Use speculative decoding

Speculative decoding lets a smaller assistant propose future tokens while the target model verifies them in parallel. mistral.rs exposes this through the generic MTP API.

ModeTarget modelsAssistant modelStatusGuide
MTPGemma 4Gemma 4 assistant checkpointsSupported with PagedAttentionGemma 4 MTP

Legacy target/draft speculative decoding has been removed. New speculative decoding features should use the MTP proposer/target path.

Use --mtp-model with an assistant model id or path:

Terminal window
mistralrs run -m <target-model> \
--mtp-model <assistant-model-or-path> \
--mtp-n-predict 6

--mtp-n-predict controls how many assistant tokens are proposed per step. If it is omitted, mistral.rs reads num_assistant_tokens from the assistant generation_config.json and falls back to 6.

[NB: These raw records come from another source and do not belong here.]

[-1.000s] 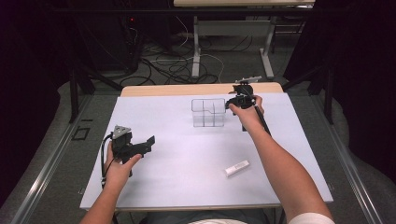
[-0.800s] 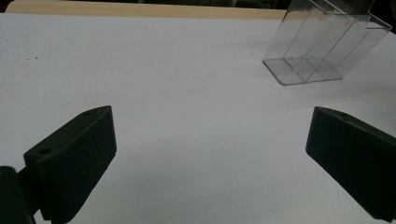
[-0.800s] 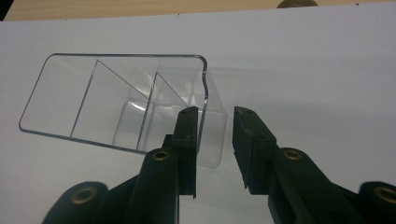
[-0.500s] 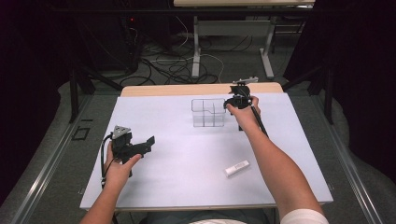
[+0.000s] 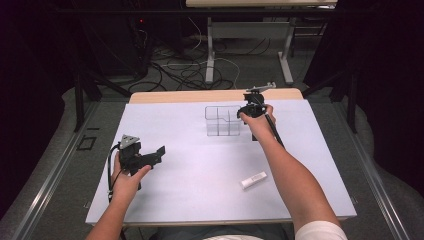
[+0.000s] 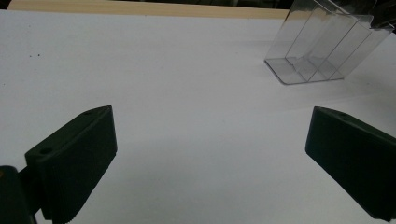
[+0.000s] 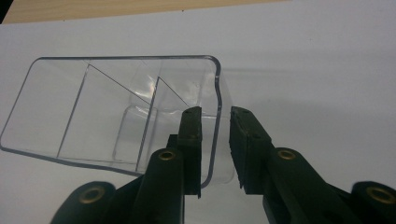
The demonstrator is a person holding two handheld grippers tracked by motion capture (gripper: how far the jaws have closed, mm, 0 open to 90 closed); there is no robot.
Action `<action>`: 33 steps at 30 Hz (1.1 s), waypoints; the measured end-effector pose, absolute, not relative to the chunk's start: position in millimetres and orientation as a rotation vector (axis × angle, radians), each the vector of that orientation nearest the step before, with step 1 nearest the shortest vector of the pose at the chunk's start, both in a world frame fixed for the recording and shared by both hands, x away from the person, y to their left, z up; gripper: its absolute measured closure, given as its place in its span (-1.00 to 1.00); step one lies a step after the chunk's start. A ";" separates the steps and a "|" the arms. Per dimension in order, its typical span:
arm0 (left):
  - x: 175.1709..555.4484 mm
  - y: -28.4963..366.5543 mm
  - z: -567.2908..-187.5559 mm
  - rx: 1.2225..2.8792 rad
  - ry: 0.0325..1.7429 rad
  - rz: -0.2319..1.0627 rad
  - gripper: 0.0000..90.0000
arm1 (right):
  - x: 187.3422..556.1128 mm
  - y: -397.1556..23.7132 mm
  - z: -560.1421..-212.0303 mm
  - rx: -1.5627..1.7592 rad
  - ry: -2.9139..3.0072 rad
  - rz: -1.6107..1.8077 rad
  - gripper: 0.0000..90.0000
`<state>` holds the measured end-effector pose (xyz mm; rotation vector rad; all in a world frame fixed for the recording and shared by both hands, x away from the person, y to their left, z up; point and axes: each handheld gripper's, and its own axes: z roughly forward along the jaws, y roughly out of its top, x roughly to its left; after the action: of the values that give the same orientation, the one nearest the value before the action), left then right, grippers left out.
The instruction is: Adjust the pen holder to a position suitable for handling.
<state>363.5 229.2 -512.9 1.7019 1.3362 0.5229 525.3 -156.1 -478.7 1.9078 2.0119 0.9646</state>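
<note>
The right hand-held gripper (image 7: 215, 140) has its jaws straddling one wall of the clear divided organizer (image 7: 116, 107), one jaw inside and one outside, a small gap left, not yet pressing it. The left hand-held gripper (image 6: 210, 154) hovers spread wide over the white tabletop (image 6: 177, 84), the organizer well ahead to its right. A small white tube (image 5: 254, 179) lies beside the right forearm.

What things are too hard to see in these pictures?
- Small white object, high view: too small to tell what it is.
- Right gripper, right gripper view: its jaws straddle the clear organizer wall; whether they touch it is unclear.
- Clear organizer, left gripper view: its top is cut off by the edge.
- Left gripper body, left gripper view: cut off by the bottom edge.
</note>
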 end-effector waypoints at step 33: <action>364.1 229.3 -515.0 1.694 1.347 0.518 -0.95 | 526.5 -143.0 -478.3 1.992 1.979 0.798 0.89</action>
<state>364.1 229.3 -515.0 1.6935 1.3466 0.5177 526.5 -143.0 -478.3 1.9917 1.9790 0.7981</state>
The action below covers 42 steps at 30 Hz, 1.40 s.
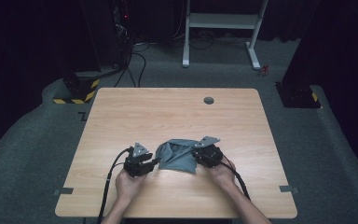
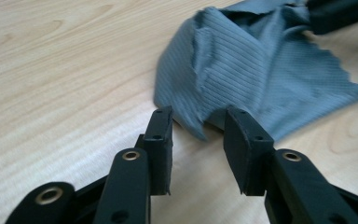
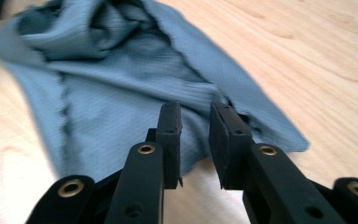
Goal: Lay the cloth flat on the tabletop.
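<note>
We see the grey cloth (image 1: 179, 155) bunched on the table (image 1: 168, 112) between both grippers. The left gripper (image 2: 198, 123) and right gripper (image 3: 196, 122) stand parted, clamping nothing; cloth folds hide its inner layers.

The cloth (image 1: 179, 155) at centre frame is grey-blue with fine ribbed stripes. The tabletop (image 1: 168, 112) is pale wood with darker grain. Both grippers are black: left gripper (image 2: 198, 123), right gripper (image 3: 196, 114).
</note>
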Available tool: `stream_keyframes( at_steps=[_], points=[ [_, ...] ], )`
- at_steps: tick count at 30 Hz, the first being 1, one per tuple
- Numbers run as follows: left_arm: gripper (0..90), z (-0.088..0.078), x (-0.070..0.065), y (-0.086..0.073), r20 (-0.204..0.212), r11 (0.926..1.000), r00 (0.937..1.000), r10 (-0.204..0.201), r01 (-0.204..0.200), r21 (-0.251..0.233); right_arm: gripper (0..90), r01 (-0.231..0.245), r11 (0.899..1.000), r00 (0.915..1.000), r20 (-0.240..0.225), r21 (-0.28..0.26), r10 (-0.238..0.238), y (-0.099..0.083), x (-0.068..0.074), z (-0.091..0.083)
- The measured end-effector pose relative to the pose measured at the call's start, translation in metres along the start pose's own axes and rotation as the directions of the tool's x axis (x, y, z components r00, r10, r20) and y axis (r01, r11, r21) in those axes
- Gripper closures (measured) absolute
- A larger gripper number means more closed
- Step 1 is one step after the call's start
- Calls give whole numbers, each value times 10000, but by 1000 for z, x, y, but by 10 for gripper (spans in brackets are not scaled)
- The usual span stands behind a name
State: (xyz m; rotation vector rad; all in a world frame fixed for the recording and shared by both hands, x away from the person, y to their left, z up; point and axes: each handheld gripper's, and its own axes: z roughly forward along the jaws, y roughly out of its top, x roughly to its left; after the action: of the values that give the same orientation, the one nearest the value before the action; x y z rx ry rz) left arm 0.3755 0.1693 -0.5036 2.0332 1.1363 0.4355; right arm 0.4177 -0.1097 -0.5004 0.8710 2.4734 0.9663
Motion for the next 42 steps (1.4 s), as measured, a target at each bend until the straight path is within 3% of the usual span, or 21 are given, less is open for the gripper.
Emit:
stream_keyframes(
  at_steps=[5,10,14,16,23,26,29,32,35,40,42],
  points=[
    [672,10,3,7,39,9997,10000,-27,26,254,679,14,9999,9991,-424,-143,-20,-1,12,0],
    [881,17,4,12,70,9971,9995,321,-325,688,672,264,9996,9974,-673,20,-262,1,25,10],
    [893,16,7,20,-53,9951,9988,480,-473,870,680,631,9977,9957,-695,262,-612,-1,31,14],
    [895,14,9,24,-178,9949,9983,555,-537,854,682,594,9980,9957,-730,236,-576,-3,32,13],
    [895,10,35,46,-486,9982,9988,-45,74,596,687,777,9967,9937,-835,251,-753,-11,28,5],
    [895,14,51,60,-690,9971,9968,-397,441,624,689,781,9966,9931,-896,265,-755,-15,25,1],
    [894,22,61,75,-1057,9971,9932,-486,544,528,687,716,9971,9938,-868,244,-692,-19,22,-1],
    [889,32,68,82,-1214,9951,9909,-582,673,724,687,616,9979,9950,-798,190,-599,-22,20,-4],
    [844,37,66,77,-1207,9946,9917,-449,557,879,687,581,9981,9958,-720,184,-566,-23,20,-5],
    [632,17,54,63,-741,9989,9966,-370,390,253,678,431,9990,9967,-690,148,-419,-25,21,-6],
    [594,5,46,55,-528,9998,9984,-180,182,30,667,396,9991,9968,-705,167,-383,-25,21,-6]
  ],
)
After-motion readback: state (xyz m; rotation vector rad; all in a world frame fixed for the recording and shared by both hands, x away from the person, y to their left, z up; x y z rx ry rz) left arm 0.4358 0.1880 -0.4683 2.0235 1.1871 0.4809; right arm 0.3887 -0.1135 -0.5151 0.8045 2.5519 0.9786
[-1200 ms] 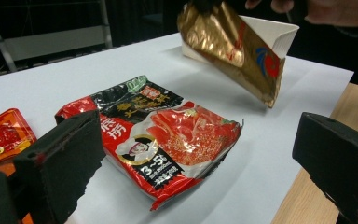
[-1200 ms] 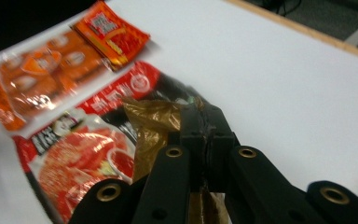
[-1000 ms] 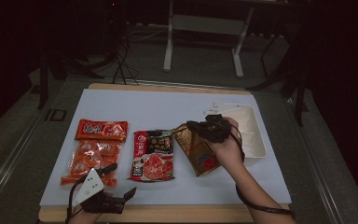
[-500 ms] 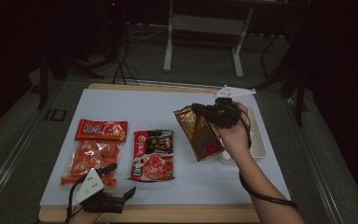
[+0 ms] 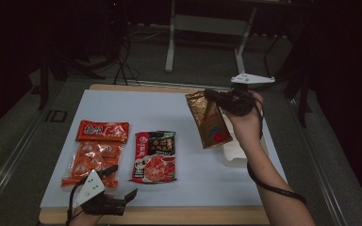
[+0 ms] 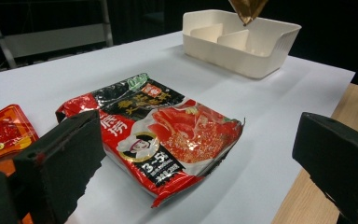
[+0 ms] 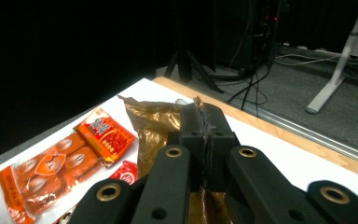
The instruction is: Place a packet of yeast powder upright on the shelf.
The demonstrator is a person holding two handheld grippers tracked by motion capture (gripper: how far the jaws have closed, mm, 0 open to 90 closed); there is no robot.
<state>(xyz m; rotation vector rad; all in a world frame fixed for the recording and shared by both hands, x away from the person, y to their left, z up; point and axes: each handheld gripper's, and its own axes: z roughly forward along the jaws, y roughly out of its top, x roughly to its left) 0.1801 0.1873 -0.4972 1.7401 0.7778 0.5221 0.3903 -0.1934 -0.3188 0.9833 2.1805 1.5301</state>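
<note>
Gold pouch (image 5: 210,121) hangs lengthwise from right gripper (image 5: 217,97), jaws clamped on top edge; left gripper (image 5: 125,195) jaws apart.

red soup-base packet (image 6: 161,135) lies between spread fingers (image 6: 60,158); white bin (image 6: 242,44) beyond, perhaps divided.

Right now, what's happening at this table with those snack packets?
A person is working with a pair of hand-held tongs. The right tongs are clamped on the top edge of a gold packet, holding it in the air above the white divided tray. The left tongs rest open at the near edge of the table, holding nothing. A red-and-black packet and two orange packets lie flat on the white sheet.
</note>
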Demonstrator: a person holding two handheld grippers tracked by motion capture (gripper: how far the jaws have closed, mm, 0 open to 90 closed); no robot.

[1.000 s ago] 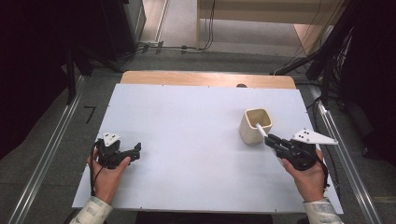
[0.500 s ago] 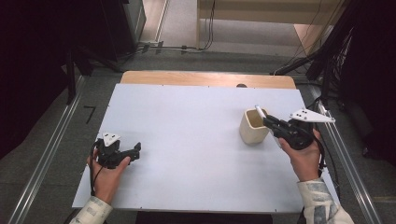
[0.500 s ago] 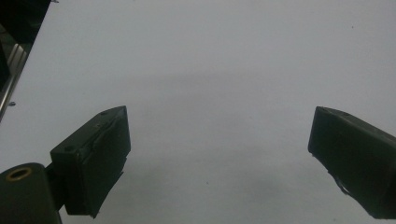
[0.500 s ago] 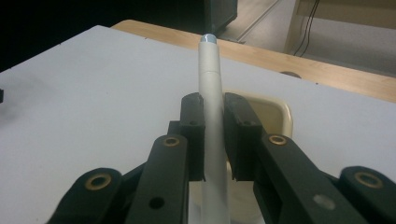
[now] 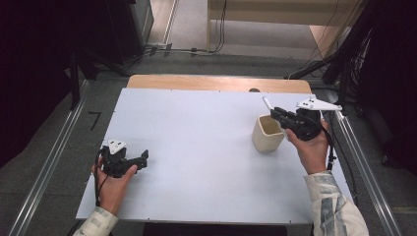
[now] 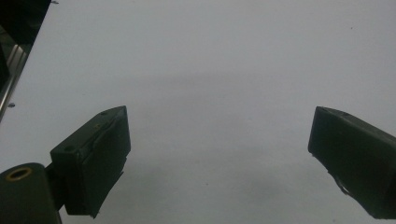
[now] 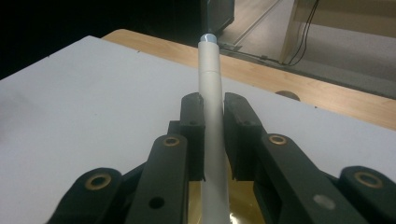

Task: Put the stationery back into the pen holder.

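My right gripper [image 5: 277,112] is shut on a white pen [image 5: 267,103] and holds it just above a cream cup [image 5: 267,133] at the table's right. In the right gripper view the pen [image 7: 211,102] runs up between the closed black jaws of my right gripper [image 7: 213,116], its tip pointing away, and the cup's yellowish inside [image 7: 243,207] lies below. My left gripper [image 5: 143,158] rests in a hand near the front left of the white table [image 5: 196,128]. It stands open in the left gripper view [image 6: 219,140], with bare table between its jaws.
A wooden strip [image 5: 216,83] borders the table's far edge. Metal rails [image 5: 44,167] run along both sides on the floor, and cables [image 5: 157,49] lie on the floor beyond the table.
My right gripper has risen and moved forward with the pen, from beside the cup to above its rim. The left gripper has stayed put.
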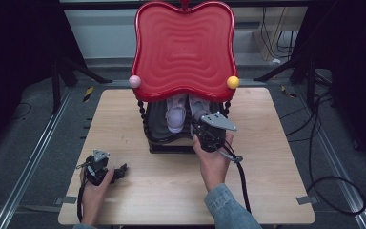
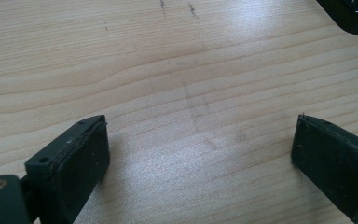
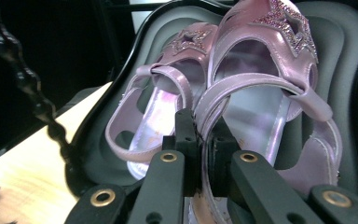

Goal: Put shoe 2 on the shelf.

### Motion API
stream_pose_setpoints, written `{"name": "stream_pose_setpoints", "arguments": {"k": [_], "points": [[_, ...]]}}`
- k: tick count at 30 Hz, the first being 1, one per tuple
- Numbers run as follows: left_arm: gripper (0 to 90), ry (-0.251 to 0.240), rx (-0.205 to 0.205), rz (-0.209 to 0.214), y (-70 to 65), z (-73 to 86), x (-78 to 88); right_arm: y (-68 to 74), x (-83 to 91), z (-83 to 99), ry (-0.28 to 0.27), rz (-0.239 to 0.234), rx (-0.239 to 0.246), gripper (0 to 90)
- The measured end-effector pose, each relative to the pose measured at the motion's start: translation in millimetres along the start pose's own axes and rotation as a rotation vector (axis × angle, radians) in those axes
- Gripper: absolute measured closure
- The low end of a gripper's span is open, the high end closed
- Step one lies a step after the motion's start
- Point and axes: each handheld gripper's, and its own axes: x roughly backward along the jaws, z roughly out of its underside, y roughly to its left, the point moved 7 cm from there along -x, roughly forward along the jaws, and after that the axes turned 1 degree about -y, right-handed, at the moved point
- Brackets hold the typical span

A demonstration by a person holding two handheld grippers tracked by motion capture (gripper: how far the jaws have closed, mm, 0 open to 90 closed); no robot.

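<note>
High view: left gripper [image 1: 119, 171] rests on the near-left counter [image 1: 171, 186], fingers wide, nothing between. Pink sandals [image 1: 177, 113] sit on the black lower shelf [image 1: 159, 131] under the red tray [image 1: 183, 47]. Right gripper [image 3: 200, 140] fingers pinch the right sandal's strap [image 3: 209, 100]. Grip made, sandal not yet lifted out.

The right gripper [image 1: 201, 125] points forward, away from the person, and its jaws are closed tight together. The right hand [image 1: 213, 160] holds it from behind, with a denim sleeve [image 1: 228, 207] on the forearm. The left gripper [image 1: 119, 172] lies low, jaws wide apart, held by the left hand [image 1: 94, 191].
</note>
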Motion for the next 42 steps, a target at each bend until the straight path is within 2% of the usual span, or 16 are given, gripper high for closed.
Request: {"name": "stream_pose_setpoints", "arguments": {"k": [9, 12, 24, 29, 42], "points": [[3.5, 0.001, -0.003, 0.001, -0.8, -0.4, -0.5, -3.3, -16.9, 2.0, -0.025, 0.081, 0.032, 86.3], [3.5, 0.001, -0.004, 0.001, -1.0, -0.4, -0.7, -3.5, -23.4, 2.5, -0.028, 0.100, 0.057, 86.4], [3.5, 0.000, -0.002, 0.006, -0.8, -0.8, -0.9, -8.5, -46.9, 7.2, -0.019, 0.165, 0.090, 86.4], [3.4, -0.001, 0.000, 0.009, -0.7, -1.1, -1.1, -6.5, -52.7, 9.5, -0.020, 0.174, 0.105, 86.3], [3.4, -0.001, 0.000, 0.010, -0.8, -1.2, -1.1, -4.1, -61.4, 13.9, -0.018, 0.177, 0.099, 85.7]]}}
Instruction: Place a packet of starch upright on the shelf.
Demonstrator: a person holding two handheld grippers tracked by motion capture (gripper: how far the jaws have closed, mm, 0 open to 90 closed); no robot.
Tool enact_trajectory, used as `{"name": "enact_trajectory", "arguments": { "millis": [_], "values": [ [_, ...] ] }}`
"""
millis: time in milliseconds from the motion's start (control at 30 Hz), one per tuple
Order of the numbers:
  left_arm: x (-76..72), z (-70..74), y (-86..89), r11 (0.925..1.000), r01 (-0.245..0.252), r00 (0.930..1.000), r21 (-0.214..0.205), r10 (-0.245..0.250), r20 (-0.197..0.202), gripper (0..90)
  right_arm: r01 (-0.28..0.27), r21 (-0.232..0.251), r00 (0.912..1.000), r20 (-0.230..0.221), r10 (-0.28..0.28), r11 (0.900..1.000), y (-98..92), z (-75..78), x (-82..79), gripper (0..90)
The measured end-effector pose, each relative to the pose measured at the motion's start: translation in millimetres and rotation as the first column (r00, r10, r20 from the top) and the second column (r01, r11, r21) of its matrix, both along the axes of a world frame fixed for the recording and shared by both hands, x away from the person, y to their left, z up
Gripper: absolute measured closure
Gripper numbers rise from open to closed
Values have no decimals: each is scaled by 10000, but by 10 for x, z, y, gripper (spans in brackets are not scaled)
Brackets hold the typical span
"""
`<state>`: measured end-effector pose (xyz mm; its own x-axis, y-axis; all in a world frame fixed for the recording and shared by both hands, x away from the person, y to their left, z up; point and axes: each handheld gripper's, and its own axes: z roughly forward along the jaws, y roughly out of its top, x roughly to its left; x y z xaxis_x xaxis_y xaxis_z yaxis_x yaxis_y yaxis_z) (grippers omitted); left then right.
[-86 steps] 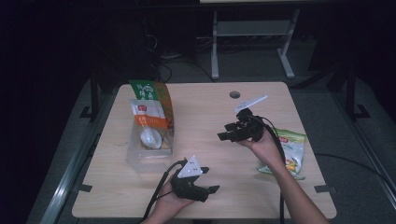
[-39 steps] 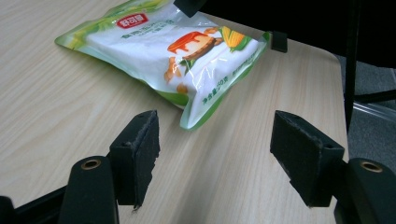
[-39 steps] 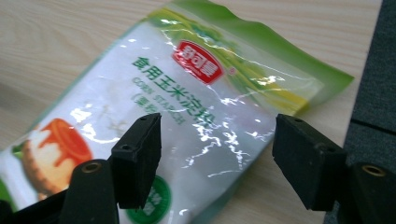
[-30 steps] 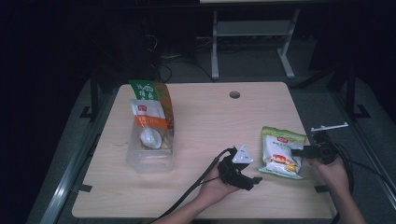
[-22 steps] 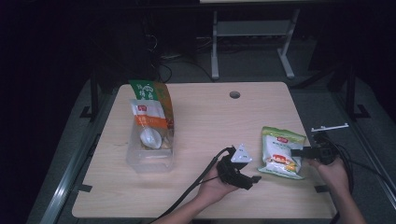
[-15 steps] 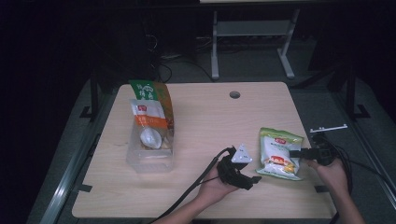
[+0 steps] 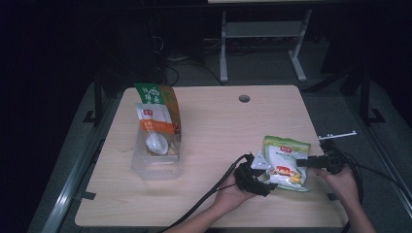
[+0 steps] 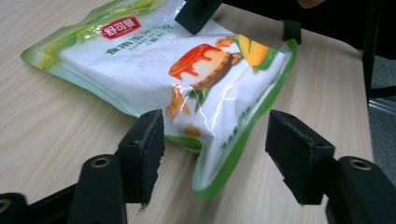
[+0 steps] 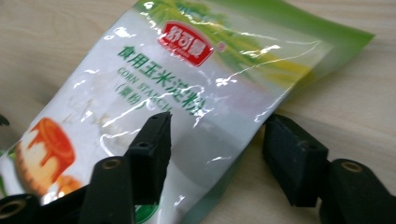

Runner accepts mtp_model and mtp_n_predict:

from mistralrs import Runner, Which
runner = Runner(
which=Which.Plain(model_id="<target-model>"),
mtp_model="<assistant-model-or-path>",
mtp_n_predict=6,
)

Builders that load text, multimodal, or auto-detected models accept an MTP config:

use mistralrs::{ModelBuilder, MtpConfig};
let model = ModelBuilder::new("<target-model>")
.with_mtp_config(MtpConfig {
model: "<assistant-model-or-path>".to_string(),
n_predict: Some(6),
})
.build()
.await?;

with_mtp_model("<assistant-model-or-path>", Some(6)) is equivalent for common cases.

MTP remains exact because accepted output is verified by the target model before it is emitted. Throughput gain depends on how many proposed tokens the target accepts and on the cost of the target verification pass.

Gemma 4 MTP requires PagedAttention. Non-paged KV-cache MTP is disabled while that path is developed separately.

MTP supports batched generation and constrained decoding.